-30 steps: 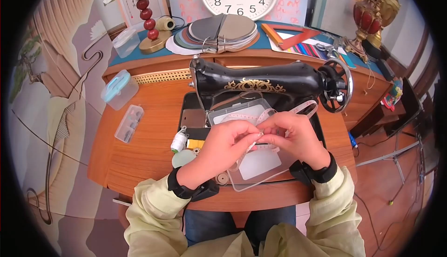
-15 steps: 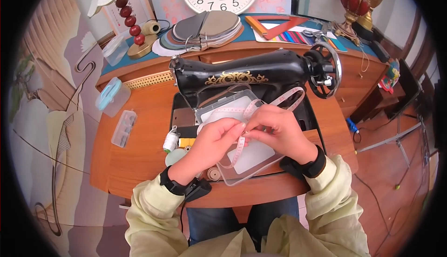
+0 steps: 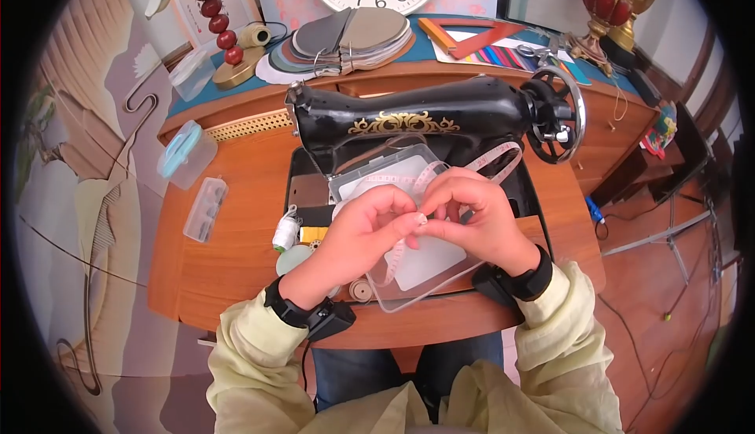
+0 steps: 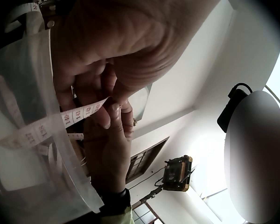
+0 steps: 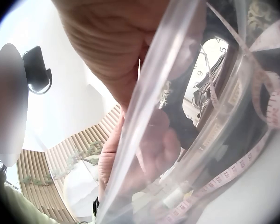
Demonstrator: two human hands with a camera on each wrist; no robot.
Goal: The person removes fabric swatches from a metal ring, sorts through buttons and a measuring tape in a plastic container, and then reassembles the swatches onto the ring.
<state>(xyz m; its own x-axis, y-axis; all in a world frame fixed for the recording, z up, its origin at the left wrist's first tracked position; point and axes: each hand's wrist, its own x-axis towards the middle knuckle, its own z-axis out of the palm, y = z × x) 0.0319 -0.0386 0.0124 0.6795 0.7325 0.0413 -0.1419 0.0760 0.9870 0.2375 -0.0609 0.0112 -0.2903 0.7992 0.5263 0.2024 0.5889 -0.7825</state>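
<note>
In the head view my left hand (image 3: 355,228) and right hand (image 3: 481,220) meet fingertip to fingertip over an open clear plastic box (image 3: 429,292). Between thumbs and fingers both pinch a pink-and-white tape measure (image 4: 79,113), whose printed numbers run up to the fingertips in the left wrist view. One loop of the tape droops below the hands into the box, and another stands up at the right beside the sewing machine. Fingers mostly hide the pinched stretch. The right wrist view looks through the box's clear wall, with more tape lying in loose curves.
A black sewing machine (image 3: 409,115) stands just behind the box. To the left are a white thread spool (image 3: 285,233), yellow thread (image 3: 311,234), a pale round disc (image 3: 294,260) and a small compartment case (image 3: 206,210). A wooden spool (image 3: 361,290) sits near the front edge.
The head view has shifted. Both hands stay together; the tape stretch that showed below the fingertips half a second ago is now mostly covered by the closer-set fingers.
</note>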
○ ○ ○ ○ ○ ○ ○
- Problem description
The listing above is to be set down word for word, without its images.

- Output for this exercise
-30 steps: 
-15 steps: 
+0 steps: 
+0 steps: 
+0 steps: 
Demonstrator: two human hands with a camera on each wrist; no robot.
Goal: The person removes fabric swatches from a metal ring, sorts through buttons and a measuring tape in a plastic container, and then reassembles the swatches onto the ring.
<state>(xyz m; its own x-axis, y-axis; all in a world frame fixed for the recording, z up, its origin at the left wrist's first tracked position; point and axes: each hand's wrist, its own x-axis towards the middle knuckle, its own z-axis out of the palm, y = z × x) 0.0319 -0.0386 0.0124 0.6795 0.7325 0.0413 -0.1419 0.0760 0.9870 0.2375 -0.0609 0.0112 -0.2903 0.7992 0.5263 0.2024 0.5889 -0.7825</state>
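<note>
In the head view my left hand (image 3: 355,228) and right hand (image 3: 481,220) meet fingertip to fingertip over an open clear plastic box (image 3: 429,292). Between thumbs and fingers both pinch a pink-and-white tape measure (image 4: 79,113), whose printed numbers run up to the fingertips in the left wrist view. One loop of the tape droops below the hands into the box, and another stands up at the right beside the sewing machine. Fingers mostly hide the pinched stretch. The right wrist view looks through the box's clear wall, with more tape lying in loose curves.
A black sewing machine (image 3: 409,115) stands just behind the box. To the left are a white thread spool (image 3: 285,233), yellow thread (image 3: 311,234), a pale round disc (image 3: 294,260) and a small compartment case (image 3: 206,210). A wooden spool (image 3: 361,290) sits near the front edge.
The head view has shifted. Both hands stay together; the tape stretch that showed below the fingertips half a second ago is now mostly covered by the closer-set fingers.
</note>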

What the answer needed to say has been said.